*Task item*
Quote all of the data below exactly, please.

*Data below*
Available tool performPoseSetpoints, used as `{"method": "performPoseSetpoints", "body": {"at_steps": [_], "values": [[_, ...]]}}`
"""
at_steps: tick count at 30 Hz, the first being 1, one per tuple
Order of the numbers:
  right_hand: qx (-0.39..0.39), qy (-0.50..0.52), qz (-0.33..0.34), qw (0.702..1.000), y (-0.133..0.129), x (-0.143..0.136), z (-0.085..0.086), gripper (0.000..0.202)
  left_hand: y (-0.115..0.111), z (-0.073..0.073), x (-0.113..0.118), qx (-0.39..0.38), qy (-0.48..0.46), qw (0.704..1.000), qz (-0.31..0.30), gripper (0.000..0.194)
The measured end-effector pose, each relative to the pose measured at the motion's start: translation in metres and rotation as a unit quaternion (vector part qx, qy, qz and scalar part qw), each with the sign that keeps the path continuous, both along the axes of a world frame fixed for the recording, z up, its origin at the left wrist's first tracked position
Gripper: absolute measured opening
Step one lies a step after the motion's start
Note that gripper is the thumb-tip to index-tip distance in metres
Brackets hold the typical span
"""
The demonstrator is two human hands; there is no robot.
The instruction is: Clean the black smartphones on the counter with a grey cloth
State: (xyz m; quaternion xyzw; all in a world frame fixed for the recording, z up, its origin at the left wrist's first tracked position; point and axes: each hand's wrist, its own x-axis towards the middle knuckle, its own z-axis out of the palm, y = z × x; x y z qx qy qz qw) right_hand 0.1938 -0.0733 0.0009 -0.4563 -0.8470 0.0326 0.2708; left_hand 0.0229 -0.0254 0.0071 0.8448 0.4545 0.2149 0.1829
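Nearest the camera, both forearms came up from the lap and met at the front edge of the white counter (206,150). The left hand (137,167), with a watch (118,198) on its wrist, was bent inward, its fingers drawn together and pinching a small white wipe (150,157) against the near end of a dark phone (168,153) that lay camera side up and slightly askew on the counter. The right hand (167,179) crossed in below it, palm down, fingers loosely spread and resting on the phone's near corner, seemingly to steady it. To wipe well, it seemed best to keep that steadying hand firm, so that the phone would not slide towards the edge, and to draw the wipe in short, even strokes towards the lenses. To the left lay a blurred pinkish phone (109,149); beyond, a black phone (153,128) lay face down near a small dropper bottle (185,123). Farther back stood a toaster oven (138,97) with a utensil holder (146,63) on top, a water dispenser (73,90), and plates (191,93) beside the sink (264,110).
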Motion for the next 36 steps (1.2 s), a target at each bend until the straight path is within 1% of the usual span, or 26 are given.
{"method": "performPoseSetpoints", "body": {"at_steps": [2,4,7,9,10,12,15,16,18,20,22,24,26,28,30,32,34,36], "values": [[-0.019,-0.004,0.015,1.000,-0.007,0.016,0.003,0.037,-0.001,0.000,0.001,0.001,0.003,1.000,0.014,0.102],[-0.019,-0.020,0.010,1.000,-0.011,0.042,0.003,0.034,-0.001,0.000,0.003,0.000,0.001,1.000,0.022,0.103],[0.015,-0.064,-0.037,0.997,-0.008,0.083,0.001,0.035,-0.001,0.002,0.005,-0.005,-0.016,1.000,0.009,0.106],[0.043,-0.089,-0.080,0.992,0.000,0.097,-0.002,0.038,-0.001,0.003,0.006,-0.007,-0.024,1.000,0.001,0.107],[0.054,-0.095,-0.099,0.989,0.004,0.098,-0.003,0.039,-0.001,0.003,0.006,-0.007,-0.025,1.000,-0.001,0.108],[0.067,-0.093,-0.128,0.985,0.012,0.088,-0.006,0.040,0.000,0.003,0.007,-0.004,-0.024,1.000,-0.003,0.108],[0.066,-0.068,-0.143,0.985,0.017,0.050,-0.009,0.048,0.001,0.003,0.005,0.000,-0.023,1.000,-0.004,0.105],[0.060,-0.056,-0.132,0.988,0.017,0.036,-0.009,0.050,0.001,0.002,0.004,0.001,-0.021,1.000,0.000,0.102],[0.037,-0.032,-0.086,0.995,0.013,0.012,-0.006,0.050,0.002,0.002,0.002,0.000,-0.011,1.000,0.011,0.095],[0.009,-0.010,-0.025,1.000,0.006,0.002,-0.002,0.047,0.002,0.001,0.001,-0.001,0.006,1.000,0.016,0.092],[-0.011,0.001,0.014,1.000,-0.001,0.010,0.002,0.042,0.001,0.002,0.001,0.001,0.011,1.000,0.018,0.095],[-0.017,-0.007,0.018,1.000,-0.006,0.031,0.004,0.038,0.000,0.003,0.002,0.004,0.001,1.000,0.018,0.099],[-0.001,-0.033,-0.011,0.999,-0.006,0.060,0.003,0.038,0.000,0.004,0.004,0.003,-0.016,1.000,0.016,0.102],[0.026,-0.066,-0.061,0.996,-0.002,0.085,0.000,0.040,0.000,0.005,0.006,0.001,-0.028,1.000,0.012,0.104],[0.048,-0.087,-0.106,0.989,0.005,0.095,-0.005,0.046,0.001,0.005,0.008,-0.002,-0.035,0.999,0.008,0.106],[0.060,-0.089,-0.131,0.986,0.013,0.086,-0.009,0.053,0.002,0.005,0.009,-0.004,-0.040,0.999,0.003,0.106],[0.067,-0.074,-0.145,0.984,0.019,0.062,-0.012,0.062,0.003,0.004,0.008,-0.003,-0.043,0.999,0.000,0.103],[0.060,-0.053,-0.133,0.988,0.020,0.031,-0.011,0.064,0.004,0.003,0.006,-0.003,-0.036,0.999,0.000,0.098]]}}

*Answer to this problem*
Available tool performPoseSetpoints, used as `{"method": "performPoseSetpoints", "body": {"at_steps": [_], "values": [[_, ...]]}}`
"""
at_steps: tick count at 30 Hz, the first being 1, one per tuple
Order of the numbers:
  right_hand: qx (-0.39..0.39), qy (-0.50..0.52), qz (-0.33..0.34), qw (0.702..1.000), y (-0.133..0.129), x (-0.143..0.136), z (-0.085..0.086), gripper (0.000..0.202)
  left_hand: y (-0.115..0.111), z (-0.073..0.073), x (-0.113..0.118), qx (-0.39..0.38), qy (-0.48..0.46), qw (0.704..1.000), qz (-0.31..0.30), gripper (0.000..0.194)
The measured end-effector pose, each relative to the pose measured at the motion's start: translation in metres and rotation as a unit quaternion (vector part qx, qy, qz and scalar part qw), each with the sign that keeps the path continuous, both along the axes of a world frame fixed for the recording, z up, its origin at the left wrist's first tracked position
Gripper: absolute measured opening
Step one lies a step after the motion's start
Note that gripper is the thumb-tip to index-tip distance in metres
Brackets hold the typical span
"""
The demonstrator is two human hands; there is no robot.
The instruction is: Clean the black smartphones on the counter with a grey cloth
State: (xyz m; quaternion xyzw; all in a world frame fixed for the recording, z up, its origin at the left wrist's first tracked position; point and axes: each hand's wrist, its own x-axis towards the middle knuckle, its own z-axis out of the palm, y = z × x; x y z qx qy qz qw) right_hand 0.1938 -0.0733 0.0009 -0.4563 -0.8470 0.0326 0.2708; left_hand 0.0229 -0.0254 0.0071 0.8448 0.4545 0.2149 0.1829
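Nearest the camera, both forearms came up from the lap and met at the front edge of the white counter (206,150). The left hand (137,167), with a watch (118,198) on its wrist, was bent inward, its fingers drawn together and pinching a small white wipe (150,157) against the near end of a dark phone (168,153) that lay camera side up and slightly askew on the counter. The right hand (167,179) crossed in below it, palm down, fingers loosely spread and resting on the phone's near corner, seemingly to steady it. To wipe well, it seemed best to keep that steadying hand firm, so that the phone would not slide towards the edge, and to draw the wipe in short, even strokes towards the lenses. To the left lay a blurred pinkish phone (109,149); beyond, a black phone (153,128) lay face down near a small dropper bottle (185,123). Farther back stood a toaster oven (138,97) with a utensil holder (146,63) on top, a water dispenser (73,90), and plates (191,93) beside the sink (264,110).
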Motion for the next 36 steps (1.2 s), a target at each bend until the straight path is within 1% of the usual span, or 26 are given.
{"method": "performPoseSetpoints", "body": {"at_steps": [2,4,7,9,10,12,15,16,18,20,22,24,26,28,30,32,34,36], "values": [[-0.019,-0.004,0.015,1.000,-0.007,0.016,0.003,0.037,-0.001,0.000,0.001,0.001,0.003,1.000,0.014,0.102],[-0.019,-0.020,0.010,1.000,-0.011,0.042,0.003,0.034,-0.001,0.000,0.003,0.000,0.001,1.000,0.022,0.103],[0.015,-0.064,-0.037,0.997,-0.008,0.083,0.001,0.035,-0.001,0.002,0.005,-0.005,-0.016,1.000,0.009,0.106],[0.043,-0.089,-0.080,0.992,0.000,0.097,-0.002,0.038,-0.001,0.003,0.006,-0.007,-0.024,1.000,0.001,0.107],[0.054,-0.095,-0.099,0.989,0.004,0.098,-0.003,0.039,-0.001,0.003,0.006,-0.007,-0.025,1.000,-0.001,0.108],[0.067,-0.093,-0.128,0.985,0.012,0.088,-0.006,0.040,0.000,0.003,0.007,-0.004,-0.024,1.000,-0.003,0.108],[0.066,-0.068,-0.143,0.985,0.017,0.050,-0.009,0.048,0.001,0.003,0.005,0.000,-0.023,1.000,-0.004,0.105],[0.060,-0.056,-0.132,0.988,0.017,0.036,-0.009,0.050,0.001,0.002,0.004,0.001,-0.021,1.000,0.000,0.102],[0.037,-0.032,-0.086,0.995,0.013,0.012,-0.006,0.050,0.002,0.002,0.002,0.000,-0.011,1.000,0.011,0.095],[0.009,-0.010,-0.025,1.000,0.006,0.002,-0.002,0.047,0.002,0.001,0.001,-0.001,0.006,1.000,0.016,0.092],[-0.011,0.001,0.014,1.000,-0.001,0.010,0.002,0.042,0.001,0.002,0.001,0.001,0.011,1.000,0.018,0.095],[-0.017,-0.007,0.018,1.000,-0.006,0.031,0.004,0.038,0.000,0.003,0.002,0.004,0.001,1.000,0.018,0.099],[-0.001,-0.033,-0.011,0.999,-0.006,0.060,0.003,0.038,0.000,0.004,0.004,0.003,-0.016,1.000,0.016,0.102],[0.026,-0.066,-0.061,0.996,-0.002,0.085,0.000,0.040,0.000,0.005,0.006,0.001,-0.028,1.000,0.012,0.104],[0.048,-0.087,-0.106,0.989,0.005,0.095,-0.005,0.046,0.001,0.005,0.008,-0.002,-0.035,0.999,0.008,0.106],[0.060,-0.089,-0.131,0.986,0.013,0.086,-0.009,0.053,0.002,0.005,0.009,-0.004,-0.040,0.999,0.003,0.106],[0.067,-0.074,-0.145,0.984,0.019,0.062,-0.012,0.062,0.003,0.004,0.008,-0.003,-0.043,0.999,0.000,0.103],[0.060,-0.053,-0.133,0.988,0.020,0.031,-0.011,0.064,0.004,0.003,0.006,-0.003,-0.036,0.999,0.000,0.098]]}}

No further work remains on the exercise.